Newswise — Air Cargo skids and pallets take up a large amount of space on every commercial passenger flight.  Federal law requires this cargo be screened at the same level as checked baggage.  Single and dual energy X-ray systems can be scaled up to screen air cargo skids, but they produce two-dimensional views of air cargo that are often difficult for screeners to interpret due to the complexity of the content’s image. So, many skids are broken down into smaller configurations or single packages and screened individually or with trace explosive detection swabs similar to those used in passenger screening lines.

Increases in computing power, algorithmic complexity, and machine learning capabilities offer opportunities to enhance current X-ray screening capabilities and reduce the amount of time to break down and reassemble transported cargo.  The Department of Homeland Security (DHS) Science and Technology Directorate (S&T) and the Transportation Security Administration (TSA) are collaborating to address these challenges.  S&T funded development of the Opacity and Complexity Analysis Software Tool (OCAST), a support algorithm to assist X-ray operators in determining possible threats in cargo and which areas pose no threat, despite complex X-ray images.

“TSA is interested in augmenting existing systems to improve their performance and reduce burdens on the operators,” said DHS S&T Program Manager for Air Cargo Kumar Babu. “OCAST does this with powerful image processing software.  It is essentially an automatic algorithm that analyzes an image and provides an operator a description of the complexity of the image.  The operator can use that score plus their own view of the image to determine whether to pass the cargo or investigate further.”

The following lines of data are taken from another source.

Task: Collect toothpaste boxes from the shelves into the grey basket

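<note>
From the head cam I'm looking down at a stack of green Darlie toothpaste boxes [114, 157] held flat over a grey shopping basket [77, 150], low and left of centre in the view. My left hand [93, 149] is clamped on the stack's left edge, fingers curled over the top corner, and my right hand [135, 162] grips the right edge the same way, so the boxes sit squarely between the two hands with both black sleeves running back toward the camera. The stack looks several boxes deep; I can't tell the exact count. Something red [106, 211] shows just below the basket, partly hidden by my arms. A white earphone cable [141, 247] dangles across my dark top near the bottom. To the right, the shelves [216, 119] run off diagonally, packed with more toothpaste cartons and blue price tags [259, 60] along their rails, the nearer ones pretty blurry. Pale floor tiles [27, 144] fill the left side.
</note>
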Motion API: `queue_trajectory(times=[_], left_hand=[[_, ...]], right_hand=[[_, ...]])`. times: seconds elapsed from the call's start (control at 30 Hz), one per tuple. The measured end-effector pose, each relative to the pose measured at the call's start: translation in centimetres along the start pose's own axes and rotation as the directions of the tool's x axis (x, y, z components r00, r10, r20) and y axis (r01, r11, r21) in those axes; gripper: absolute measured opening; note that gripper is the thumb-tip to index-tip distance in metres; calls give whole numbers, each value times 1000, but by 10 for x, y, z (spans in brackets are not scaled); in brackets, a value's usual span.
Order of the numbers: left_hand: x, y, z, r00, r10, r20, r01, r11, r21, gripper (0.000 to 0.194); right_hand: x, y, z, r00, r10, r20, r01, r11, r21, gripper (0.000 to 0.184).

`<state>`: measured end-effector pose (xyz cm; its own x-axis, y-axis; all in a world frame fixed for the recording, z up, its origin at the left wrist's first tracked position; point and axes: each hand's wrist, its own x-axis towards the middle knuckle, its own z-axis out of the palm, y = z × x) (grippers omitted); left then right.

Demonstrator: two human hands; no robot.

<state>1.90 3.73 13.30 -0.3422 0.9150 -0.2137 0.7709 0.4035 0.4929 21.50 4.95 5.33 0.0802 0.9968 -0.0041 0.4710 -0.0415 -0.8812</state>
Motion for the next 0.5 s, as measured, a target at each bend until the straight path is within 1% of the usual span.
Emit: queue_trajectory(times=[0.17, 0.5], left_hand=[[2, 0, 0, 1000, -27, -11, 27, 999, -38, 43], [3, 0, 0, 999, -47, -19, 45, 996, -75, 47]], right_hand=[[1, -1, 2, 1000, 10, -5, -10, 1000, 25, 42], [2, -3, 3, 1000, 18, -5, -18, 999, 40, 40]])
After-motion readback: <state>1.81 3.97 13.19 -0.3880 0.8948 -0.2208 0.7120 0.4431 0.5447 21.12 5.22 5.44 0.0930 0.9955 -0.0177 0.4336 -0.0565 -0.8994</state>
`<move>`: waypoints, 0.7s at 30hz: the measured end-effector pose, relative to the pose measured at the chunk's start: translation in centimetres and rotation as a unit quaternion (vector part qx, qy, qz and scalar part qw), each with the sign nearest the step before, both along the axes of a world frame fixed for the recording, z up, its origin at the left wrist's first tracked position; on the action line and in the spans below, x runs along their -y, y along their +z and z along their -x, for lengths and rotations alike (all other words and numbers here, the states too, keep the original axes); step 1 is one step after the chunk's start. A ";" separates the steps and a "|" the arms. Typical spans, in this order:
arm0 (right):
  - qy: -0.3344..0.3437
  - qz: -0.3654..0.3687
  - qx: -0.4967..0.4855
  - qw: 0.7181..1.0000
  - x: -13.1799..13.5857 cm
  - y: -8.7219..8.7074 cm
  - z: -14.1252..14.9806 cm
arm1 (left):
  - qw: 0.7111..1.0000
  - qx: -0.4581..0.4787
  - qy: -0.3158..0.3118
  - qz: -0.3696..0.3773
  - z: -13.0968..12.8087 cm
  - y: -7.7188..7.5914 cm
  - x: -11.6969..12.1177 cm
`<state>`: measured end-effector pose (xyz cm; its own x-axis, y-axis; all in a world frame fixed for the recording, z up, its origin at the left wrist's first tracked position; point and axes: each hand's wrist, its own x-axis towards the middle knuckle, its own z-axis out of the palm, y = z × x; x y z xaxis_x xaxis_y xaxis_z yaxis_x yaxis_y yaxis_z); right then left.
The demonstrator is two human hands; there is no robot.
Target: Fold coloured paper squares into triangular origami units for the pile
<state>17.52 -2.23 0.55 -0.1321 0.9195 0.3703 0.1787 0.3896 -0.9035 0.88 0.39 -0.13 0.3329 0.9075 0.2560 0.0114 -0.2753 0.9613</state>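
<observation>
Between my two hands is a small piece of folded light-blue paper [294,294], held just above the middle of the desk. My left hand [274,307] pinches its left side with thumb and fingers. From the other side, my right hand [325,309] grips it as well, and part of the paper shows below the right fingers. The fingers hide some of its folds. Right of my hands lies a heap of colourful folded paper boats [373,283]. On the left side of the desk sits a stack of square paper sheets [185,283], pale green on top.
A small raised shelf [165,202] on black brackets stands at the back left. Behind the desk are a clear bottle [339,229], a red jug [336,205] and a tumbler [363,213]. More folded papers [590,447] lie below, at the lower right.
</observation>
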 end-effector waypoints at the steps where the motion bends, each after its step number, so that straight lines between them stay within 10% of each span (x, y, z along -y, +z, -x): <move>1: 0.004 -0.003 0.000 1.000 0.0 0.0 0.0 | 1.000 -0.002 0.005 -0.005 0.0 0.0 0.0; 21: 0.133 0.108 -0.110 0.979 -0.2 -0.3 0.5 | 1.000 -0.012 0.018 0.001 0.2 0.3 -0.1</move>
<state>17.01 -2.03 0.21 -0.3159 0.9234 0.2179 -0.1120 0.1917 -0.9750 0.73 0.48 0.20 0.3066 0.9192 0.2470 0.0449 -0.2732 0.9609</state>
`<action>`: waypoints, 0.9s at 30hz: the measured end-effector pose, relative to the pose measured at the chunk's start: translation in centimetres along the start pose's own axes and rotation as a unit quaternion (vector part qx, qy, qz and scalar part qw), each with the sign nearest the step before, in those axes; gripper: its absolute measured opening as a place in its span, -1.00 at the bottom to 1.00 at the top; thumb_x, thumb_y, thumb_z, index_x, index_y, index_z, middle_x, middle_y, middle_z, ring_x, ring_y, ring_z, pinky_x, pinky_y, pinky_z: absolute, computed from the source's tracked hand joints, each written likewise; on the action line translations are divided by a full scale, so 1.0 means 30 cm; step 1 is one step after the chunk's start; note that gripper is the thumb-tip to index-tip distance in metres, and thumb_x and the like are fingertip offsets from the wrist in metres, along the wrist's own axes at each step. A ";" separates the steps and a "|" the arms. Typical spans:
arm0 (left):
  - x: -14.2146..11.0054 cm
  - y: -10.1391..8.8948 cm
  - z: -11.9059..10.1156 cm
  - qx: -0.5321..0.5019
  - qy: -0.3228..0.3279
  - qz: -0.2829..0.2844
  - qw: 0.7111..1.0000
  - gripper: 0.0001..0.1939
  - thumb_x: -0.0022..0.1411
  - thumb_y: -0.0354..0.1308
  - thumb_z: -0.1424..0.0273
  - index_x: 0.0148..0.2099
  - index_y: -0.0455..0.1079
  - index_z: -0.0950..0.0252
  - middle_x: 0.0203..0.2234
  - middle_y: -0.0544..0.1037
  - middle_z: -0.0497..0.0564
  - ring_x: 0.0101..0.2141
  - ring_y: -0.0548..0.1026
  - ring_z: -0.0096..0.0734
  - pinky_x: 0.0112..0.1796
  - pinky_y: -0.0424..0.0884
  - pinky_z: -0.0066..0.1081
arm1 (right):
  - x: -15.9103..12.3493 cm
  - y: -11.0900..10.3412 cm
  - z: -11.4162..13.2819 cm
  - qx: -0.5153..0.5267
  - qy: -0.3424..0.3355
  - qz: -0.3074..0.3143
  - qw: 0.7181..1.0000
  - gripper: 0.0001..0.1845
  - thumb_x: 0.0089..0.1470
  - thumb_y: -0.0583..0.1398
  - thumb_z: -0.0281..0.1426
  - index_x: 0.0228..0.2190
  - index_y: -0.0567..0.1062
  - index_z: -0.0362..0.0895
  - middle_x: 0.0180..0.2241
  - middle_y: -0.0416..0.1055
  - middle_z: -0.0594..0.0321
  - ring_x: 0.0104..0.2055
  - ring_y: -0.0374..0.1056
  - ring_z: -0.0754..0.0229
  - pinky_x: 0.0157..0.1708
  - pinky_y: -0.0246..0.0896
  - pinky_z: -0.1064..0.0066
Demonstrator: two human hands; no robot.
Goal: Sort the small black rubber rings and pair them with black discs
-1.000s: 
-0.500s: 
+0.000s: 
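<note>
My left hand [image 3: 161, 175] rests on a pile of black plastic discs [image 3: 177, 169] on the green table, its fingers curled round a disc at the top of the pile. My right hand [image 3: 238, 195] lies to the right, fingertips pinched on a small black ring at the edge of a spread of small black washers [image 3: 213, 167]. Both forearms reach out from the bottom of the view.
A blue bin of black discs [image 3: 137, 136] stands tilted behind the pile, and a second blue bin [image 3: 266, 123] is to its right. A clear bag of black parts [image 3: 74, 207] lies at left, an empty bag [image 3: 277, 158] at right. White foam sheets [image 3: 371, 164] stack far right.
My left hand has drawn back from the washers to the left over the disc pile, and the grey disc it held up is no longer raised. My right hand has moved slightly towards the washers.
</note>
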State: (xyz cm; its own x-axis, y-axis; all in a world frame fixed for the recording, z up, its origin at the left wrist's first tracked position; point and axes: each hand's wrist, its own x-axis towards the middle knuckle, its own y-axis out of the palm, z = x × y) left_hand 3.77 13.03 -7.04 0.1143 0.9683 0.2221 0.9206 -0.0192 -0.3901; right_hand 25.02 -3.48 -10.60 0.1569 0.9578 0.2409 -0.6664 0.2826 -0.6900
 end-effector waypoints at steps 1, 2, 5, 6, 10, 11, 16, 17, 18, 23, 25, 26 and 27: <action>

The tool, being developed at the S&T Transportation Security Laboratory (TSL) in Atlantic City, N.J., gives the operator a simple interface with a red/yellow/green color report.  A red light means the cargo should be inspected a second time (breaking the skid down). Yellow indicates the software is not sure of a threat, and the operator should investigate further before making a decision.  Green means the cargo’s image is clearly seen, and if the operator does not see another reason for concern, the cargo does not need to be broken down. 

The first live assessment of OCAST was conducted in late October 2018, at Seattle-Tacoma International Airport.  OCAST was installed on a screening machine provided by Astrophysics, Inc.  Alaska Airlines allowed TSL to use its cargo facility and stream commerce cargo for the demonstration.

The OCAST software’s next step is its integration with a full-sized skid scanning machine, provided by Astrophysics. A laboratory demonstration is planned for early 2019.  Future development will include improvements to the algorithms to eliminate uncertain “yellow light” returns and field testing a full-skid scanner integrated with OCAST.

This should significantly improve the efficiency of the cargo screening process. 

“OCAST will help, not so much with the machine, but with the operator of the machine,” said Babu. “It will provide input to the screener that these images are too complex to effectively analyze and make it easier for the operator to identify potential threats, thus improving screening accuracy and throughput. It will also serve to enhance existing machines until the next generation of improved machines is available.”

TSA is expected to begin using OCAST in June 2019 to support its air cargo screening efforts.  It will provide low-cost enhancement to many screening facilities as the cost of distributing software and performing the necessary system upgrades is minimal. The value of the added security and efficiency will far exceed the development cost, especially as air cargo (measured in both volume and dollars) is increasing rapidly year to year.

“This will lead to increases in throughput as well as safety,” said Babu. “Air cargo is very complex, but as we continue to build on this technology, we can better prevent catastrophic situations. OCAST gives us a bridge to those future systems, so cargo gets the right kinds of attention.”